The Brennan Center for Justice (my employer), filed an amicus brief on this issue in support of Moalin, joined by a group of privacy advocates, defense lawyers, and First Amendment organizations. The brief seeks to explain why the third-party doctrine is “ill suited to the digital age,” as Justice Sonia Sotomayor put it in United States v. Jones. It argues that communications metadata is the modern equivalent of 18th Century “papers” under the Fourth Amendment, and that a warrant should be required to seize or search it as a general rule. This is particularly true, we argue, because the data can “reveal confidential relationships between reporters and sources, whistleblowers and watchdogs, as well as attorneys and clients.” In other words, it “implicates the kind of expressive and associational activities that the Framers sought to protect by including ‘papers’ in the text of the Fourth Amendment.”

One final thought: Criminal cases can remove much of the uncertainty around whether a particular individual was subject to FISA surveillance and thus eliminate the standing issues that bedevil civil challenges. But the system does not work smoothly: The government does not reliably provide notice to defense attorneys (it sometimes evades notification requirements altogether by engaging in “parallel construction”) and defense counsel are not allowed to see the materials comprising the application for surveillance. Still, the upside of criminal challenges is that there is no need to demonstrate ongoing surveillance or concrete damages in order to establish the requisite “injury.” Custody or conviction is more than sufficient.

This state of affairs is far from ideal.

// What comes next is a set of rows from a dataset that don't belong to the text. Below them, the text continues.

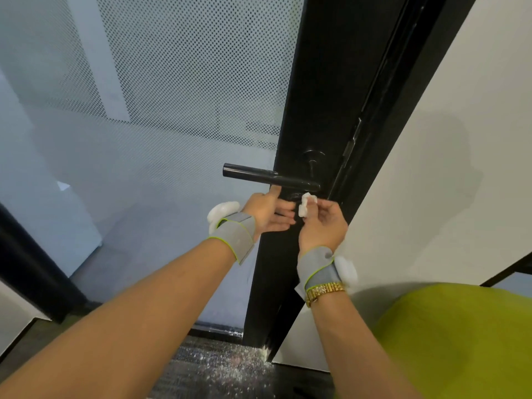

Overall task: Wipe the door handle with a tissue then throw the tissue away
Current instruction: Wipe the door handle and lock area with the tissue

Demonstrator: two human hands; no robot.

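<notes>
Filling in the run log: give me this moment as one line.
phase: wiping | right hand: pinches tissue under door handle near its base | left hand: thumb touching handle underside

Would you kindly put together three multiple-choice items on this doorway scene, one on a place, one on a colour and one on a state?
1. Where is the tissue relative to the door handle?
A. Just below its pivot end
B. Draped over its free end
C. Lying on the floor

2. What colour is the door handle?
A. Silver
B. Black
C. White

3. What is the right hand doing?
A. Hanging idle
B. Pressing flat on the glass
C. Pinching the tissue

Answers:
1. A, since the white wad sits right under the end of the lever nearest the door frame.
2. B, since the lever is glossy black like the frame.
3. C, since its fingers are curled round the tissue, while the left hand reaches up under the lever with a finger touching it.
</notes>
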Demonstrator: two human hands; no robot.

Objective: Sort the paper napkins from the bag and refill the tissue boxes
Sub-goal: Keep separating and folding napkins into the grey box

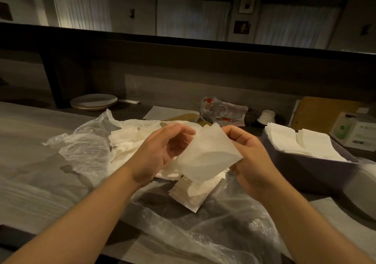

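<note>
A thin white paper napkin hangs between both hands above the table. My right hand pinches its right edge. Fingers of my left hand curl at its upper left corner and touch it. Under the hands lies a loose heap of white napkins on a crumpled clear plastic bag spread over the table. At the right stands a grey-purple tissue box, open on top, with flat napkin stacks inside.
At the back of the table are stacked plates, a glass mug, a small white cup, papers, and a white carton. A dark raised counter wall runs behind. More bag plastic covers the near table edge.
</note>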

As Brett Kaufman and Patrick Toomey have pointed out, it means that “the public today depends on the people it is desperately trying to put in prison—criminal defendants, often in terrorism cases no less—to litigate the privacy rights of millions.” Courts should not be quick to dismiss civil litigants’ claims for standing or for mootness reasons, especially if the NSA intends to retain and analyze that data for years to come. It is time to let good facts make good law.